→ **About this exercise**: In full and word for word, copy the records that follow.

→ **Data records**:
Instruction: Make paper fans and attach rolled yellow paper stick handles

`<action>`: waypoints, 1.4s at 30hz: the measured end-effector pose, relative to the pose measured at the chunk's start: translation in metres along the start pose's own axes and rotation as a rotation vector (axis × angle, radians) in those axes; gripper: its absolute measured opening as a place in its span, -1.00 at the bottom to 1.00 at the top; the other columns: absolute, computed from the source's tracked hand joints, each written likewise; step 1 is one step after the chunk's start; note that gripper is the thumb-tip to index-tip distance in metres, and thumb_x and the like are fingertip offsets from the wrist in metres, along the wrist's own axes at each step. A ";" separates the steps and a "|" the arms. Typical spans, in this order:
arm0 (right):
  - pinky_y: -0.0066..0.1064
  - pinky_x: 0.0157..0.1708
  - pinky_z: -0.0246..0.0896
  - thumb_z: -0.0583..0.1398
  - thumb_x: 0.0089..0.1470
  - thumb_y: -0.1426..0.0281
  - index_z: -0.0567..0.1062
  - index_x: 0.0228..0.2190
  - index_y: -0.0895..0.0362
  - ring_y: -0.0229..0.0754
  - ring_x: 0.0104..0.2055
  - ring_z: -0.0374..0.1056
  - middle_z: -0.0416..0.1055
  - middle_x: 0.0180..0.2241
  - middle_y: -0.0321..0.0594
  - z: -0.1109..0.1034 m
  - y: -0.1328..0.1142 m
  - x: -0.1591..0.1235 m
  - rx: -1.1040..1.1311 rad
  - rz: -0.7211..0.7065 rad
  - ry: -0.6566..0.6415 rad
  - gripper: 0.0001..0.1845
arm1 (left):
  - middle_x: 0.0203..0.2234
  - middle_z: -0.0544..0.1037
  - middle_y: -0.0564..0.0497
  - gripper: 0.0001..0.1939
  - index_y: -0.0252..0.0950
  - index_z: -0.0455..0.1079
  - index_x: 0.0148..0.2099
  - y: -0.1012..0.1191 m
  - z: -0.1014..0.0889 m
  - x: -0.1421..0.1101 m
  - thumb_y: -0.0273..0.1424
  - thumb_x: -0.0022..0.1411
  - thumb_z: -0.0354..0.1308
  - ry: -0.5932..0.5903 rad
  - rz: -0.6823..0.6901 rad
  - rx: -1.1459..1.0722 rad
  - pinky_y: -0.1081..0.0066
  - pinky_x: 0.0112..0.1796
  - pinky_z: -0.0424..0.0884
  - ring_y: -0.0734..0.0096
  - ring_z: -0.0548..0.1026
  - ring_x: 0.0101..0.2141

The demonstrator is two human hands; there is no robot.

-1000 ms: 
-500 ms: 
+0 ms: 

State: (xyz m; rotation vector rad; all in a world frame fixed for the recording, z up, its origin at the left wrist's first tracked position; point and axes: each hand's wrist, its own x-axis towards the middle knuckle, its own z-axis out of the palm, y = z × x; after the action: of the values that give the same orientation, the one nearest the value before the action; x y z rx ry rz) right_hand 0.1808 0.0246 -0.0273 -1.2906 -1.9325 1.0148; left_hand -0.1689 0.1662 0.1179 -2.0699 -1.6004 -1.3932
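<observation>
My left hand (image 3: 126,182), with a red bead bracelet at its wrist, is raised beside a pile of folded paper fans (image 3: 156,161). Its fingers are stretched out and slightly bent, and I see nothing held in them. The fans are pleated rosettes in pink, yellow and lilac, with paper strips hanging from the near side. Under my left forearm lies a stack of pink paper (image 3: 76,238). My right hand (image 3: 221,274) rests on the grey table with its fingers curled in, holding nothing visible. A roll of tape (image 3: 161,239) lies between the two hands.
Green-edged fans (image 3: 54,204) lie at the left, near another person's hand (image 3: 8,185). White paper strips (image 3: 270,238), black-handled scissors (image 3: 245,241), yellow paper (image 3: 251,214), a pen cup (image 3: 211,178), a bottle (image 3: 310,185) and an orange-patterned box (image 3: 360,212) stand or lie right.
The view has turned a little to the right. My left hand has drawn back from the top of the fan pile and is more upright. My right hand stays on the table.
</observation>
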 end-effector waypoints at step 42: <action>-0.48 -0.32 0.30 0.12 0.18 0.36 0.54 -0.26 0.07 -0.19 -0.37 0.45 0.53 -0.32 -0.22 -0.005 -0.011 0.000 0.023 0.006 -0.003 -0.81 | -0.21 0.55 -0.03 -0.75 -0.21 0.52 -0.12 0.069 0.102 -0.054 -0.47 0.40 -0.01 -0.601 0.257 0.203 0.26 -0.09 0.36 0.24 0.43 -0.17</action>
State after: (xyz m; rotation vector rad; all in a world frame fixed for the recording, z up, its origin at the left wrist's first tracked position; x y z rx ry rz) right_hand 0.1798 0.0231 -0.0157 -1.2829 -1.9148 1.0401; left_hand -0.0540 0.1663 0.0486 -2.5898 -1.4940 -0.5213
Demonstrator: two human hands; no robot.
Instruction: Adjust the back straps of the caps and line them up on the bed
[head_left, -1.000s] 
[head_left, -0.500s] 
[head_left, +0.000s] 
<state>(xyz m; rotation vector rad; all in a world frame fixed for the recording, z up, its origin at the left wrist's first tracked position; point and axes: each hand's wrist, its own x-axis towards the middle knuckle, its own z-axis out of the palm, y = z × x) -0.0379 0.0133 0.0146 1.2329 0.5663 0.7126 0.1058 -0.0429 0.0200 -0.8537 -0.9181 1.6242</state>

→ **Answer to this exercise**:
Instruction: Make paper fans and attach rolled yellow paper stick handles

`<action>`: waypoints, 1.4s at 30hz: the measured end-effector pose, relative to the pose measured at the chunk's start: translation in metres along the start pose's own axes and rotation as a rotation vector (axis × angle, radians) in those axes; gripper: its absolute measured opening as a place in its span, -1.00 at the bottom to 1.00 at the top; the other columns: absolute, computed from the source's tracked hand joints, each written likewise; step 1 is one step after the chunk's start; note that gripper is the thumb-tip to index-tip distance in metres, and thumb_x and the like are fingertip offsets from the wrist in metres, along the wrist's own axes at each step. A ";" separates the steps and a "|" the arms. Typical spans, in this order:
arm0 (right):
  - pinky_y: -0.0066..0.1064
  - pinky_x: 0.0157..0.1708
  - pinky_z: -0.0246..0.0896
  - thumb_z: -0.0583..0.1398
  - thumb_x: 0.0089..0.1470
  - thumb_y: -0.1426..0.0281
  - index_z: -0.0567..0.1062
  - index_x: 0.0228..0.2190
  - index_y: -0.0895..0.0362
  - ring_y: -0.0229..0.0754
  - ring_x: 0.0104..0.2055
  - ring_z: -0.0374..0.1056
  - middle_z: -0.0416..0.1055
  - middle_x: 0.0180..0.2241
  - middle_y: -0.0321..0.0594
  - z: -0.1109..0.1034 m
  - y: -0.1328..0.1142 m
  - x: -0.1591..0.1235 m
  - rx: -1.1040..1.1311 rad
  - rz: -0.7211..0.7065 rad
  - ry: -0.6566..0.6415 rad
  - gripper: 0.0001..0.1845
arm1 (left):
  - middle_x: 0.0203..0.2234
  - middle_z: -0.0544..0.1037
  - middle_y: -0.0564..0.0497
  - gripper: 0.0001..0.1939
  - index_y: -0.0252..0.0950
  - index_z: -0.0455..0.1079
  - index_x: 0.0148..0.2099
  - y: -0.1012..0.1191 m
  - z: -0.1014..0.0889 m
  - x: -0.1421..0.1101 m
  - thumb_y: -0.0273..0.1424
  - thumb_x: -0.0022..0.1411
  - thumb_z: -0.0354..0.1308
  - ry: -0.5932..0.5903 rad
  - rz: -0.6823..0.6901 rad
  - rx: -1.1459..1.0722 rad
  - pinky_y: -0.1081..0.0066
  - pinky_x: 0.0112..0.1796
  - pinky_z: -0.0424..0.0884
  - ring_y: -0.0734..0.0096
  - ring_z: -0.0548..0.1026
  - ring_x: 0.0101..0.2141

The demonstrator is two human hands; there is no robot.

-1000 ms: 
-500 ms: 
+0 ms: 

State: (xyz m; rotation vector rad; all in a world frame fixed for the recording, z up, its origin at the left wrist's first tracked position; point and axes: each hand's wrist, its own x-axis towards the middle knuckle, its own z-axis out of the palm, y = z × x; after the action: of the values that give the same orientation, the one nearest the value before the action; x y z rx ry rz) right_hand 0.1808 0.0246 -0.0273 -1.2906 -1.9325 1.0148; left_hand -0.1689 0.1662 0.1179 -2.0699 -1.6004 -1.3932
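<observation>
My left hand (image 3: 126,182), with a red bead bracelet at its wrist, is raised beside a pile of folded paper fans (image 3: 156,161). Its fingers are stretched out and slightly bent, and I see nothing held in them. The fans are pleated rosettes in pink, yellow and lilac, with paper strips hanging from the near side. Under my left forearm lies a stack of pink paper (image 3: 76,238). My right hand (image 3: 221,274) rests on the grey table with its fingers curled in, holding nothing visible. A roll of tape (image 3: 161,239) lies between the two hands.
Green-edged fans (image 3: 54,204) lie at the left, near another person's hand (image 3: 8,185). White paper strips (image 3: 270,238), black-handled scissors (image 3: 245,241), yellow paper (image 3: 251,214), a pen cup (image 3: 211,178), a bottle (image 3: 310,185) and an orange-patterned box (image 3: 360,212) stand or lie right.
The view has turned a little to the right. My left hand has drawn back from the top of the fan pile and is more upright. My right hand stays on the table.
</observation>
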 end-effector waypoints at step 42: <action>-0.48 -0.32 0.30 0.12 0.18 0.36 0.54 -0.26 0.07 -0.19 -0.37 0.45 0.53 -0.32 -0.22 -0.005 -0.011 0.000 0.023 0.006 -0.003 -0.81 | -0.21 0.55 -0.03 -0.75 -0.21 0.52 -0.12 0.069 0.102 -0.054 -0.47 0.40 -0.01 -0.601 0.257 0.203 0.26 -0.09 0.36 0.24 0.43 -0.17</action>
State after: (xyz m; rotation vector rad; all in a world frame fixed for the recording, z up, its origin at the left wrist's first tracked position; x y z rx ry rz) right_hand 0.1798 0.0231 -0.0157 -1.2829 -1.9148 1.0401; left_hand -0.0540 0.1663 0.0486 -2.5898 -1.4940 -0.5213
Demonstrator: two human hands; no robot.
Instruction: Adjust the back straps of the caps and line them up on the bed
[head_left, -1.000s] 
[head_left, -0.500s] 
[head_left, +0.000s] 
<state>(xyz m; rotation vector rad; all in a world frame fixed for the recording, z up, its origin at the left wrist's first tracked position; point and axes: each hand's wrist, its own x-axis towards the middle knuckle, its own z-axis out of the palm, y = z × x) -0.0379 0.0133 0.0146 1.2329 0.5663 0.7126 0.1058 -0.0429 0.0200 -0.8537 -0.9181 1.6242</state>

Now the exercise is finished.